Using the data below, repeat all of it precisely.
_ _ _ _
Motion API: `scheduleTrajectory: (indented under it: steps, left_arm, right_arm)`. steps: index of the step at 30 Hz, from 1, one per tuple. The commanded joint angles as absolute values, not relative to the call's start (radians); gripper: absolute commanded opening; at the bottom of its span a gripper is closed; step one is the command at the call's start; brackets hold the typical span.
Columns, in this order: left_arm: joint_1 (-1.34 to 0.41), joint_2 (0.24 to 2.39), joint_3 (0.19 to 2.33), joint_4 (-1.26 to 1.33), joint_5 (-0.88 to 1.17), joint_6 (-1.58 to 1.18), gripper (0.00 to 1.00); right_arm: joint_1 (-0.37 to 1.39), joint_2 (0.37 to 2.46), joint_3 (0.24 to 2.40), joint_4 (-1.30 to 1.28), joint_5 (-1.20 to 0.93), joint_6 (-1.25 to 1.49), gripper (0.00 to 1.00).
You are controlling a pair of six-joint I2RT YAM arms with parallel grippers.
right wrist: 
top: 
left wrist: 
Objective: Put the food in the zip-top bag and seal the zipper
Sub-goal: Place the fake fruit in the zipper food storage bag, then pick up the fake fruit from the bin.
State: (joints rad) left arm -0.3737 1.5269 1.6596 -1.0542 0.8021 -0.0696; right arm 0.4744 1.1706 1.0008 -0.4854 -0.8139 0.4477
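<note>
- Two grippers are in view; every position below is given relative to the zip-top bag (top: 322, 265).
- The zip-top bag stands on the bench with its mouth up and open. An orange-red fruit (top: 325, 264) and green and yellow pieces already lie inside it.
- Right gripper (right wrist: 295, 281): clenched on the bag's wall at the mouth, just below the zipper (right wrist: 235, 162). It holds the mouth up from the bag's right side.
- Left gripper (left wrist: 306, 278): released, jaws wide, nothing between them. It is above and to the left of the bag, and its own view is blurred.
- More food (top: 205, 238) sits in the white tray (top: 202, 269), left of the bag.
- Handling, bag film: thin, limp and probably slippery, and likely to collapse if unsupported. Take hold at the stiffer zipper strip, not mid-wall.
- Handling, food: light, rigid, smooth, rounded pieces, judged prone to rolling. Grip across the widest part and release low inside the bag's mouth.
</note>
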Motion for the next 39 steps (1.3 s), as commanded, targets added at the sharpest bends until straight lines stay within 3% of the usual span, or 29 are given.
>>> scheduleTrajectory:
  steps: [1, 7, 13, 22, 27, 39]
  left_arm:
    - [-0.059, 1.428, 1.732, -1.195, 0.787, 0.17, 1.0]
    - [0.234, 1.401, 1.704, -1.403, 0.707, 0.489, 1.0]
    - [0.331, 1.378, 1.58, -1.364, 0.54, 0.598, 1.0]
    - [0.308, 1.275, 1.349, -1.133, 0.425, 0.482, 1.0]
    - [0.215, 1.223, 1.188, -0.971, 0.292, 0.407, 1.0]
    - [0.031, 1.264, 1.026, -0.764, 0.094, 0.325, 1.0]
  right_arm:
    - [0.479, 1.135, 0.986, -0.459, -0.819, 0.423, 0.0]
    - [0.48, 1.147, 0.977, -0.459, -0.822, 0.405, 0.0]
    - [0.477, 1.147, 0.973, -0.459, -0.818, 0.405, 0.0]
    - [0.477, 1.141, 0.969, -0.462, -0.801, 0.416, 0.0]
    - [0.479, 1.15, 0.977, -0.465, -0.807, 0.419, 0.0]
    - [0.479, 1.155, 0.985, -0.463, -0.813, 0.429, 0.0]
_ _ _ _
• **Exercise result**
Motion API: `scheduleTrajectory: (indented under it: steps, left_arm, right_arm)`. steps: index of the step at 30 Hz, from 1, one per tuple. The commanded joint angles as absolute values, not relative to the call's start (radians); gripper: absolute commanded opening; at the bottom of its span a gripper is closed; step one is the command at the call's start; brackets hold the typical span.
Columns, in this order: left_arm: joint_1 (-1.34 to 0.41), joint_2 (0.24 to 2.39), joint_3 (0.19 to 2.33), joint_4 (-1.26 to 1.33), joint_5 (-0.88 to 1.17), joint_6 (-1.58 to 1.18), gripper (0.00 to 1.00); right_arm: joint_1 (-0.37 to 1.39), joint_2 (0.37 to 2.46), joint_3 (0.24 to 2.40), joint_4 (-1.30 to 1.28), joint_5 (-1.20 to 0.93), joint_6 (-1.25 to 1.49), gripper (0.00 to 1.00).
You are controlling a pair of six-joint I2RT YAM arms with parallel grippers.
right wrist: 
top: 
left wrist: 
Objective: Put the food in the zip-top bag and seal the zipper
Sub-goal: Place the fake fruit in the zipper food storage bag, then pick up the fake fruit from the bin.
State: (joints rad) left arm -0.3737 1.5269 1.6596 -1.0542 0.8021 -0.0696; right arm 0.4744 1.1706 1.0008 -0.4854 -0.8139 0.4477
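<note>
- Two grippers are in view; every position below is given relative to the zip-top bag (top: 322, 265).
- The zip-top bag stands on the bench with its mouth up and open. An orange-red fruit (top: 325, 264) and green and yellow pieces already lie inside it.
- Right gripper (right wrist: 295, 281): clenched on the bag's wall at the mouth, just below the zipper (right wrist: 235, 162). It holds the mouth up from the bag's right side.
- Left gripper (left wrist: 306, 278): released, jaws wide, nothing between them. It is above and to the left of the bag, and its own view is blurred.
- More food (top: 205, 238) sits in the white tray (top: 202, 269), left of the bag.
- Handling, bag film: thin, limp and probably slippery, and likely to collapse if unsupported. Take hold at the stiffer zipper strip, not mid-wall.
- Handling, food: light, rigid, smooth, rounded pieces, judged prone to rolling. Grip across the widest part and release low inside the bag's mouth.
</note>
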Motion for the next 39 steps (1.3 s), as commanded, targets added at the sharpest bends until straight lines stay within 3% of the usual span, or 29 are given.
>>> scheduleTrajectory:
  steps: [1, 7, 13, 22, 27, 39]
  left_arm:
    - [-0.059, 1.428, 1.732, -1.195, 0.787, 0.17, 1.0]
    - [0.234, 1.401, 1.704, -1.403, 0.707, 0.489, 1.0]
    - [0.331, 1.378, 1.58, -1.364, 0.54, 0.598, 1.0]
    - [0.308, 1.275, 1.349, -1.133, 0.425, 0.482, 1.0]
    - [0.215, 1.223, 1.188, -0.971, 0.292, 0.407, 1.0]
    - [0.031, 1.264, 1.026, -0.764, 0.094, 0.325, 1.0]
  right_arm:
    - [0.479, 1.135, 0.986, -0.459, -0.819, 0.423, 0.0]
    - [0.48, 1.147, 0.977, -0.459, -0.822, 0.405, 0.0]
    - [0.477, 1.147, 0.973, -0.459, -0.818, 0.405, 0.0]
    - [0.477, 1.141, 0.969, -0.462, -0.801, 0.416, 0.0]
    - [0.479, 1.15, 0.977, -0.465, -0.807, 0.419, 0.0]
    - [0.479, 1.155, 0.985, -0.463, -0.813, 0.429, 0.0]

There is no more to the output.